Negative interest rates have long since become a reality. But we are not talking about negative real interest rates. This is the case when the return on an investment is lower than the officially stated inflation rate. In today's context, negative interest rates are rather negative nominal interest rates; that is, the nominal interest rate is below 0 percent.
This type of negative interest rate already existed once in the 1970s. At that time, Switzerland introduced a "commission" of 2 percent per quarter on bank deposits at Swiss banks. This was intended to inhibit the inflow of new capital into Switzerland. The fixed exchange rates of the Bretton Woods system still prevented the Swiss franc from appreciating at that time, but the money supply expanded sharply from 2.1 percent in 1966 to 10.9 percent in 1968. This increased inflationary pressure on Switzerland. Negative interest rates were imposed in 1972, but they were declared ineffective and abolished after 1978.
On June 11, 2014, the European Central Bank (ECB) became the first major central bank to set a negative deposit rate of –0.1 percent. The Swiss National Bank (SNB) went furthest in 2015 and imposed a negative interest rate on deposits of –0.75 percent. At present, the SNB is still at –0.75 percent, while the ECB is close on its heels at –0.5 percent. The Danish central bank has now also caught up with the Swiss national bank, setting its interest rate at –0.75 percent, while Japan's target rate is –0.1 percent.
These key interest rates, which are set by the central banks, have an impact on money and capital markets via arbitrage effects. Negative interest rates currently exist along the entire spectrum of the yield curve. In Switzerland, for example, most government bonds and papers, even the thirty-year Swiss Confederation bonds, have negative yields. And even corporate bonds are currently yielding negative returns.
Intervention or Market Forces?
The existence of negative interest rates has led to a discussion about their origin. One side sees negative interest rates as an interventionist measure on the part of central banks. By mandate, they artificially lower interest rates. Some opponents even consider this to be an outright manipulation of interest rates.
On the other hand, some argue that it is much more likely that the continuous fall in interest rates, even to the point of becoming negative, corresponds to the normal course of economic history. Negative interest rates are no deliberate decision by central banks, but ultimately a natural development. Harvard economist Paul Schmelzing has written of the supersecular decline that is currently unfolding in this context. Some exponents of this side of the spectrum are even absolving the central banks of responsibility for any negative consequences caused by negative interest rates.
A popular theory among economists that attributes negative interest rates to a natural development is that of a "savings glut." Since more and more people in Western countries are saving today, partly due to demographic change, a glut of savings is steadily reducing the marginal utility of additional savings and thus their marginal returns.

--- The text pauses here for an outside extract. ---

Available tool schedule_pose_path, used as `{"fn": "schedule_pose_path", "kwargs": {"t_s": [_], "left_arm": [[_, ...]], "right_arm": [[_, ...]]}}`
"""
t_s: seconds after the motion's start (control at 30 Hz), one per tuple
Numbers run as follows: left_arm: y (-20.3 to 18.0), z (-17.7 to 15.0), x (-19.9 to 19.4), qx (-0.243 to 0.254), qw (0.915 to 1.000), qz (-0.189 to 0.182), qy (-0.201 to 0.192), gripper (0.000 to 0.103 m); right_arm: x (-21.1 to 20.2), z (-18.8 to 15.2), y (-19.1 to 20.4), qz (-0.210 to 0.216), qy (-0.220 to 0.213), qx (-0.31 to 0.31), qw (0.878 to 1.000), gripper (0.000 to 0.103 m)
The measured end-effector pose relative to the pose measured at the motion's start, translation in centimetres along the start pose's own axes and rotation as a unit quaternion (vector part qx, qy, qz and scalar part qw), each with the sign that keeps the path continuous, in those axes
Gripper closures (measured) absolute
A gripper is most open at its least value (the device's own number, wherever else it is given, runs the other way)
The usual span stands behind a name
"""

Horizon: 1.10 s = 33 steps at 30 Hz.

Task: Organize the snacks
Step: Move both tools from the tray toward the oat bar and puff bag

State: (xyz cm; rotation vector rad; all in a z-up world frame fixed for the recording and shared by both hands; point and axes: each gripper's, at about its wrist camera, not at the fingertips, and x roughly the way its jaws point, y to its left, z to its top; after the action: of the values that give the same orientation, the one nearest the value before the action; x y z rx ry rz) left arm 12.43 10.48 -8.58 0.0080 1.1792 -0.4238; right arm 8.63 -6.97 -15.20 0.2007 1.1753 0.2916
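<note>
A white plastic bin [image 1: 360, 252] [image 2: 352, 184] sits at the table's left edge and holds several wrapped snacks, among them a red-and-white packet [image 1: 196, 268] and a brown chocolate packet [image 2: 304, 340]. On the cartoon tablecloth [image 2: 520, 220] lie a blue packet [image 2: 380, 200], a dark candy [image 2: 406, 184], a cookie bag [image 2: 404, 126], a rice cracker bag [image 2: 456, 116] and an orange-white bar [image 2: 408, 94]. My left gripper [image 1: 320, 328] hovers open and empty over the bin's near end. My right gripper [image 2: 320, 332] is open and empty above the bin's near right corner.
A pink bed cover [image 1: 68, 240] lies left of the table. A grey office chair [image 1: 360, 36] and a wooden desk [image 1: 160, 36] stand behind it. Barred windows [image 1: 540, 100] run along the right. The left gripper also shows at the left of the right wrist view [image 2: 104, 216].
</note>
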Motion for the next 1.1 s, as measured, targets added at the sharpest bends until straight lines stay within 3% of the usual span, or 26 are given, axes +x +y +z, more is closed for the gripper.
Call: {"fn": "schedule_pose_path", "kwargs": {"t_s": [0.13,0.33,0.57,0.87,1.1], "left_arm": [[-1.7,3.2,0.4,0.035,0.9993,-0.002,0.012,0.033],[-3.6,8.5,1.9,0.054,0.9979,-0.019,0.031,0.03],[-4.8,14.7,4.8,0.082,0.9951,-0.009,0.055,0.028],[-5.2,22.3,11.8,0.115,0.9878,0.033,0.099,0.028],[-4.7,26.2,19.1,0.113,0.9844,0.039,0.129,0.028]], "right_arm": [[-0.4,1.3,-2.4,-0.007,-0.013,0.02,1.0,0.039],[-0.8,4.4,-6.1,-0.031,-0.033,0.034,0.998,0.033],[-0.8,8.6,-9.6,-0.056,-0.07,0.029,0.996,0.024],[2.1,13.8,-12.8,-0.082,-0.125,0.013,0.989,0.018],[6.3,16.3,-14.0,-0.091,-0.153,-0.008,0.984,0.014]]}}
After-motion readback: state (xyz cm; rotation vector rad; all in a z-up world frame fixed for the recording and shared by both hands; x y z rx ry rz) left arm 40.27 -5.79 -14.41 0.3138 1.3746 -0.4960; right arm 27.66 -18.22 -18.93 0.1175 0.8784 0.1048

As a matter of fact, in the Western world we have built up enormous economic capital over the past two centuries. Increasing division of labor and knowledge have played a major role in this. But greater masses of (financial) liquidity are also the deliberate result of central bank action. Through decades of open market policy, they have created ever more liquidity.
These open market operations by central banks are ultimately equivalent to the purchase of government bonds. This ongoing demand for government securities from central banks is attracting more and more bond traders, who hope to make a business out of it. After all, they can sell previously purchased bonds to central banks with virtually no risk. If bond prices rise—and this has happened particularly over the past four decades—the interest rates on these bonds fall.
Against Common Sense
But the fact that we have negative interest rates today is difficult to understand from the perspective of human action. Negative interest rates mean that you give up something today and are guaranteed to receive less in return in the future. Intuitively, it should be the other way around: because the present is more certain, it must be more valuable in the face of an uncertain future. So anyone who gives up something today should be rewarded for the risk and uncertainty that this person is willing to venture upon.
A negative interest rate environment, in which the present is worse off economically and materially than the future, appears counterintuitive and can therefore hardly be a natural development. It seems rather likely that negative interest rates should be interpreted as a consequence of interventionist central bank policies.
According to many central bankers, these negative interest rates are an instrument of monetary policy. Representatives at the Swiss National Bank argue that they are intended to counteract the appreciation of the Swiss currency. The ECB argues that commercial banks that have reserve deposits with the central bank should be urged via negative interest on these deposits to pass these reserves on to the economy by giving out loans of all kinds.
Listening to central banks themselves, it pretty much sounds like see negative interest rates as an instrument to steer, guide, and control a currency area. So central bankers themselves implicitly state that negative interest rates are a deliberate tool and not just some unfortunate historical stroke of fate.